D-Glucose, D-xylose and L-arabinose are major sugars in lignocellulosic hydrolysates. This study explores fermentation of glucose-xylose-arabinose mixtures by a consortium of three ‘specialist’ Saccharomyces cerevisiae strains. A D-glucose- and L-arabinose-tolerant xylose specialist was constructed by eliminating hexose phosphorylation in an engineered xylose-fermenting strain and subsequent laboratory evolution. A resulting strain anaerobically grew and fermented D-xylose in the presence of 20 g L-1 of D-glucose and L-arabinose. A synthetic consortium that additionally comprised a similarly obtained arabinose specialist and a pentose-non-fermenting laboratory strain, rapidly and simultaneously converted D-glucose and L-arabinose in anaerobic batch cultures on three-sugar mixtures. However, performance of the xylose specialist was strongly impaired in these mixed cultures.

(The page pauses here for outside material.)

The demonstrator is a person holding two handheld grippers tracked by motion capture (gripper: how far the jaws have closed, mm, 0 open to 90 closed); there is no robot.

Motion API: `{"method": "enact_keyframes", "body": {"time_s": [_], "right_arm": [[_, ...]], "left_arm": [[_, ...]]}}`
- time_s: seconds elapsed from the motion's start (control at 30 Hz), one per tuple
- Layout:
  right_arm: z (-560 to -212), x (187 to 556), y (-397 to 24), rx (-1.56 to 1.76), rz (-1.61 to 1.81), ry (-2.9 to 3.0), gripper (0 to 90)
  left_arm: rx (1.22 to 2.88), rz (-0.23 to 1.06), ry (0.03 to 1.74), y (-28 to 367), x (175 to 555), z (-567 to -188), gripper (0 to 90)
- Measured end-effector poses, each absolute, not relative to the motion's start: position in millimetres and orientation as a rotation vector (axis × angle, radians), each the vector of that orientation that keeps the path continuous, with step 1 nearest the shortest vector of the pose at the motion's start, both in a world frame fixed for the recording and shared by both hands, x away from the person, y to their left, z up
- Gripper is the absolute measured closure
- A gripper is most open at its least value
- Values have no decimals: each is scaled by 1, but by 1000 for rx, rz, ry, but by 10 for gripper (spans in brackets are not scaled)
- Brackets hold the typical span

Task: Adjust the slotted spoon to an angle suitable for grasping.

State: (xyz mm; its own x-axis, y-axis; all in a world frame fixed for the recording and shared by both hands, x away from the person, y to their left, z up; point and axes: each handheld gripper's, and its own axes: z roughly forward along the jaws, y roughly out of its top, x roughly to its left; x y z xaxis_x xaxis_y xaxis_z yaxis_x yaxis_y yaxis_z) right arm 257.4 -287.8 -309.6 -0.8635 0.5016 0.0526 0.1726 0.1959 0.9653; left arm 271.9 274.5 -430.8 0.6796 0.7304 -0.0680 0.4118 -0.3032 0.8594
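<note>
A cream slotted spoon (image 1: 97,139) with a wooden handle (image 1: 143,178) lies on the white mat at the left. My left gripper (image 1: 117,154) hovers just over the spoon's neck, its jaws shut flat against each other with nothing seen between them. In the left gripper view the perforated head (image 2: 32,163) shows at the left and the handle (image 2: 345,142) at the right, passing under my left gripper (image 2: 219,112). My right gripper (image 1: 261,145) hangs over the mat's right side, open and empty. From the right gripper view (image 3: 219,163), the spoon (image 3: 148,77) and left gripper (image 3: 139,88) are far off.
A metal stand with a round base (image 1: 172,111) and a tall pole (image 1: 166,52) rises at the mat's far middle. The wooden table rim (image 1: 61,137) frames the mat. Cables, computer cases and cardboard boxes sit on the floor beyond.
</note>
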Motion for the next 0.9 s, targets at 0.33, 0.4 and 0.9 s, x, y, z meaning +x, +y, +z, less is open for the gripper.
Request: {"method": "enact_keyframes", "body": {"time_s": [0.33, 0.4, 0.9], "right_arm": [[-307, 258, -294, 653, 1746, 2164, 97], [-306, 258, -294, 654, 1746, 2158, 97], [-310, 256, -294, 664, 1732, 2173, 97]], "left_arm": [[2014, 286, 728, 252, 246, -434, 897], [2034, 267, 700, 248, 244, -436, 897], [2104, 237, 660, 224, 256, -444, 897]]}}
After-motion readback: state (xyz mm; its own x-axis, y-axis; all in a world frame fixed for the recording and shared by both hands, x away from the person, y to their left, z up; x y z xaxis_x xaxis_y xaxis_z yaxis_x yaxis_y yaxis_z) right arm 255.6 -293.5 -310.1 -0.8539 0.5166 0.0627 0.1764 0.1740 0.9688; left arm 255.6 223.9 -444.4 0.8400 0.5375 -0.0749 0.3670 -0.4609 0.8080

After prolonged cultivation of the consortium on three-sugar mixtures, the time required for complete sugar conversion approached that of a previously constructed and evolved ‘generalist’ strain. In contrast to the generalist strain, whose fermentation kinetics deteriorated during prolonged repeated-batch cultivation on a mixture of 20 g L-1 D-glucose, 10 g L-1 D-xylose and 5 g L-1 L-arabinose, the evolved consortium showed stable fermentation kinetics. Understanding the interactions between specialist strains is a key challenge in further exploring the applicability of this synthetic consortium approach for industrial fermentation of lignocellulosic hydrolysates.